◆ Aim of the task:
Print out the entries exactly, and include each one.

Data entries
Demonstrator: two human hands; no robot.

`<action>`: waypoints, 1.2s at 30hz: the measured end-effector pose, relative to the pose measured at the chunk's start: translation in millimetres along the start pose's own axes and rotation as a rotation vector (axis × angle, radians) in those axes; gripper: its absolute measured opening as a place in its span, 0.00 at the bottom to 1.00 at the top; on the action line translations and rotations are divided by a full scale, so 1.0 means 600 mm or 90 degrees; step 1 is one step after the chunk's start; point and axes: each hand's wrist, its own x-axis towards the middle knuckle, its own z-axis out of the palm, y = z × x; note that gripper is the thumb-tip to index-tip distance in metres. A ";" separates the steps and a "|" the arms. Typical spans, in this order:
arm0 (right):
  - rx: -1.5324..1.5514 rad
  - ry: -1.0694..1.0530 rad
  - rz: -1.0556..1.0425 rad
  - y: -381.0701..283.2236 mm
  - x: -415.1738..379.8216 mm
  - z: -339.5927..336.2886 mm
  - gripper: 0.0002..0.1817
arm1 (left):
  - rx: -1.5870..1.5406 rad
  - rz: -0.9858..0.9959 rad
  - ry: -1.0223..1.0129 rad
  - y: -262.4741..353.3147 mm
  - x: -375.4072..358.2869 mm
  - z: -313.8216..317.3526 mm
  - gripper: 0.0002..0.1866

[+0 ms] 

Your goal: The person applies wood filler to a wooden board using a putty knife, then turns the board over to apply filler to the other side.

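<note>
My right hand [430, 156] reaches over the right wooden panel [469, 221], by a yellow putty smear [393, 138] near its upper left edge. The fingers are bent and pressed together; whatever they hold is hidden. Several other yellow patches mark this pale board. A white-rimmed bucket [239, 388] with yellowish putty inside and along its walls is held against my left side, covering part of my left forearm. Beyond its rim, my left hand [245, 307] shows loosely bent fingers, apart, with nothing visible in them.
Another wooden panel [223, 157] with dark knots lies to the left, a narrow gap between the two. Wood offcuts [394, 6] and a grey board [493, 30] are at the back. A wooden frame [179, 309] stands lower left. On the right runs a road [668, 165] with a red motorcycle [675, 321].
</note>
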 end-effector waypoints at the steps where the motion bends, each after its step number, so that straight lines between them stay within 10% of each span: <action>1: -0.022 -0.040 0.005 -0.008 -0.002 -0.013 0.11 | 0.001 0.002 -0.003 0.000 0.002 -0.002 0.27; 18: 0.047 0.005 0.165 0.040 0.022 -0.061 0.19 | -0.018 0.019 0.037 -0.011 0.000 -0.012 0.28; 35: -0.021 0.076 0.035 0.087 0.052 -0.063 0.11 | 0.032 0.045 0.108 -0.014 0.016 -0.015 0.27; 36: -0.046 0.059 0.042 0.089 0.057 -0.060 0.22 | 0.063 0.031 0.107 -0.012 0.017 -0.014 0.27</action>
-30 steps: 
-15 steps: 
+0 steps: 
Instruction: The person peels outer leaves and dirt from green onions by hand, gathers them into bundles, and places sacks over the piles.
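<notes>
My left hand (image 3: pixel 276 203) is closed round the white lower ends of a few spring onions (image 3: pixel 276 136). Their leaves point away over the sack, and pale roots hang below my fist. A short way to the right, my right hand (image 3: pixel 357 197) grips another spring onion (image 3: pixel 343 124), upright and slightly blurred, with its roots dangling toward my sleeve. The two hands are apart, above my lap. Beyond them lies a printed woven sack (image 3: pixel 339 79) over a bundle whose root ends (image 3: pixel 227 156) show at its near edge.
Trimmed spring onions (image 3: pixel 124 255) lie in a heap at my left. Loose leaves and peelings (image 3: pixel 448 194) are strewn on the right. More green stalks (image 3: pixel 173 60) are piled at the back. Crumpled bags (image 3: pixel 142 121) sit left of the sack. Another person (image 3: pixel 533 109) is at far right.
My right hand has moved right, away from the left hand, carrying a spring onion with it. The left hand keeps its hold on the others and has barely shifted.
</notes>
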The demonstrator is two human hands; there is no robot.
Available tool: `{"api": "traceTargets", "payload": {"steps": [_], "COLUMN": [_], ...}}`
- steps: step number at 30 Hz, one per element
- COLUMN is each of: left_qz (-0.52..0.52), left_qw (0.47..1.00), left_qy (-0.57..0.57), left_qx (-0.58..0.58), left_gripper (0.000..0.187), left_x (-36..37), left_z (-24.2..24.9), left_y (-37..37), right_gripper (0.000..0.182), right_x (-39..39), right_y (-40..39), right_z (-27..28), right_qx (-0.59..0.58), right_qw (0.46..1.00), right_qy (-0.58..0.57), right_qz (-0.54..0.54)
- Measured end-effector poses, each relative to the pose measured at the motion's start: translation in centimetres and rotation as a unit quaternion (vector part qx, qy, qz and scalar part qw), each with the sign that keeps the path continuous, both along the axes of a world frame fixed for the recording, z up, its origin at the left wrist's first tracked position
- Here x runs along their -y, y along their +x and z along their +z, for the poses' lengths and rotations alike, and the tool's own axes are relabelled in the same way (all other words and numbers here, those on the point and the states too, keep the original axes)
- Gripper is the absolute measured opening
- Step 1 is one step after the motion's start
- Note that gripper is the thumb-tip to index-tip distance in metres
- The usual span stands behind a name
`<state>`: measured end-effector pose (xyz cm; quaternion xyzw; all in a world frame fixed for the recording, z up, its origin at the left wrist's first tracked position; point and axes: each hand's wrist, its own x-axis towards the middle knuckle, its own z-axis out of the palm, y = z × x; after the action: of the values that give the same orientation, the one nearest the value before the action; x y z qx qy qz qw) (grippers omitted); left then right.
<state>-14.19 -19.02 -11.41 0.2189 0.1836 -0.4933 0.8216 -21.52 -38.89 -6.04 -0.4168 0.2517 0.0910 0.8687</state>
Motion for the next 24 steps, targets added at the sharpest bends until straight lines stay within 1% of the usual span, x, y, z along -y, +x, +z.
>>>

◆ Written answer:
Demonstrator: two human hands; no robot.

`<action>`: waypoints, 1.2s at 30hz: the measured end-effector pose, relative to the pose measured at the chunk's start: translation in millimetres along the start pose's own axes and rotation as a rotation vector (axis × angle, radians) in those axes; gripper: its absolute measured opening as a place in its span, 0.00 at the bottom to 1.00 at the top; on the action line translations and rotations are divided by a full scale, so 1.0 means 600 mm or 90 degrees; step 1 is one step after the chunk's start; point and axes: each hand's wrist, its own x-axis towards the middle knuckle, its own z-axis out of the palm, y = z × x; note that gripper is the thumb-tip to index-tip distance in metres. A ";" separates the steps and a "|" the arms. Typical spans, in this order:
arm0 (right):
  - rx: -1.5324..1.5514 rad
  - ry: -1.0694..1.0530 rad
  - rz: -1.0556..1.0425 rad
  - y: -381.0701..283.2236 mm
  - x: -415.1738..379.8216 mm
  - z: -339.5927..336.2886 mm
  - gripper: 0.0002..0.1817
arm1 (left):
  - rx: -1.5870..1.5406 rad
  - rz: -0.9858..0.9959 rad
  - ry: -1.0223..1.0129 rad
  - y: -262.4741..353.3147 mm
  - x: -375.4072..358.2869 mm
  - z: -313.8216..317.3526 mm
  - gripper: 0.0002..0.1866

[+0 ms] 

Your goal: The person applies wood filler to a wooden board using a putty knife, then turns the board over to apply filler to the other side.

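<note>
My right hand [430, 156] reaches over the right wooden panel [469, 221], by a yellow putty smear [393, 138] near its upper left edge. The fingers are bent and pressed together; whatever they hold is hidden. Several other yellow patches mark this pale board. A white-rimmed bucket [239, 388] with yellowish putty inside and along its walls is held against my left side, covering part of my left forearm. Beyond its rim, my left hand [245, 307] shows loosely bent fingers, apart, with nothing visible in them.
Another wooden panel [223, 157] with dark knots lies to the left, a narrow gap between the two. Wood offcuts [394, 6] and a grey board [493, 30] are at the back. A wooden frame [179, 309] stands lower left. On the right runs a road [668, 165] with a red motorcycle [675, 321].
</note>
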 end-effector waypoints at the steps where the motion bends, each after its step number, so that straight lines between them stay within 10% of each span: <action>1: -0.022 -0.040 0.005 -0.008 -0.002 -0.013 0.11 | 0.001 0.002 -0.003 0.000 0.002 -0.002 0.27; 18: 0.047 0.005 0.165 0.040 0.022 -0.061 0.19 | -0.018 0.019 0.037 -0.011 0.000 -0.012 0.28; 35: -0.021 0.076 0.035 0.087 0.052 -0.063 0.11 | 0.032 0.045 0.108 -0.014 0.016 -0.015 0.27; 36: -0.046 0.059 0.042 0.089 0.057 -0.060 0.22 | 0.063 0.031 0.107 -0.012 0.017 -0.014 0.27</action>
-30 steps: 
-15 steps: 
+0 steps: 
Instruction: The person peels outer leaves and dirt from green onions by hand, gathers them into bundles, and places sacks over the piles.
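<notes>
My left hand (image 3: pixel 276 203) is closed round the white lower ends of a few spring onions (image 3: pixel 276 136). Their leaves point away over the sack, and pale roots hang below my fist. A short way to the right, my right hand (image 3: pixel 357 197) grips another spring onion (image 3: pixel 343 124), upright and slightly blurred, with its roots dangling toward my sleeve. The two hands are apart, above my lap. Beyond them lies a printed woven sack (image 3: pixel 339 79) over a bundle whose root ends (image 3: pixel 227 156) show at its near edge.
Trimmed spring onions (image 3: pixel 124 255) lie in a heap at my left. Loose leaves and peelings (image 3: pixel 448 194) are strewn on the right. More green stalks (image 3: pixel 173 60) are piled at the back. Crumpled bags (image 3: pixel 142 121) sit left of the sack. Another person (image 3: pixel 533 109) is at far right.
My right hand has moved right, away from the left hand, carrying a spring onion with it. The left hand keeps its hold on the others and has barely shifted.
</notes>
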The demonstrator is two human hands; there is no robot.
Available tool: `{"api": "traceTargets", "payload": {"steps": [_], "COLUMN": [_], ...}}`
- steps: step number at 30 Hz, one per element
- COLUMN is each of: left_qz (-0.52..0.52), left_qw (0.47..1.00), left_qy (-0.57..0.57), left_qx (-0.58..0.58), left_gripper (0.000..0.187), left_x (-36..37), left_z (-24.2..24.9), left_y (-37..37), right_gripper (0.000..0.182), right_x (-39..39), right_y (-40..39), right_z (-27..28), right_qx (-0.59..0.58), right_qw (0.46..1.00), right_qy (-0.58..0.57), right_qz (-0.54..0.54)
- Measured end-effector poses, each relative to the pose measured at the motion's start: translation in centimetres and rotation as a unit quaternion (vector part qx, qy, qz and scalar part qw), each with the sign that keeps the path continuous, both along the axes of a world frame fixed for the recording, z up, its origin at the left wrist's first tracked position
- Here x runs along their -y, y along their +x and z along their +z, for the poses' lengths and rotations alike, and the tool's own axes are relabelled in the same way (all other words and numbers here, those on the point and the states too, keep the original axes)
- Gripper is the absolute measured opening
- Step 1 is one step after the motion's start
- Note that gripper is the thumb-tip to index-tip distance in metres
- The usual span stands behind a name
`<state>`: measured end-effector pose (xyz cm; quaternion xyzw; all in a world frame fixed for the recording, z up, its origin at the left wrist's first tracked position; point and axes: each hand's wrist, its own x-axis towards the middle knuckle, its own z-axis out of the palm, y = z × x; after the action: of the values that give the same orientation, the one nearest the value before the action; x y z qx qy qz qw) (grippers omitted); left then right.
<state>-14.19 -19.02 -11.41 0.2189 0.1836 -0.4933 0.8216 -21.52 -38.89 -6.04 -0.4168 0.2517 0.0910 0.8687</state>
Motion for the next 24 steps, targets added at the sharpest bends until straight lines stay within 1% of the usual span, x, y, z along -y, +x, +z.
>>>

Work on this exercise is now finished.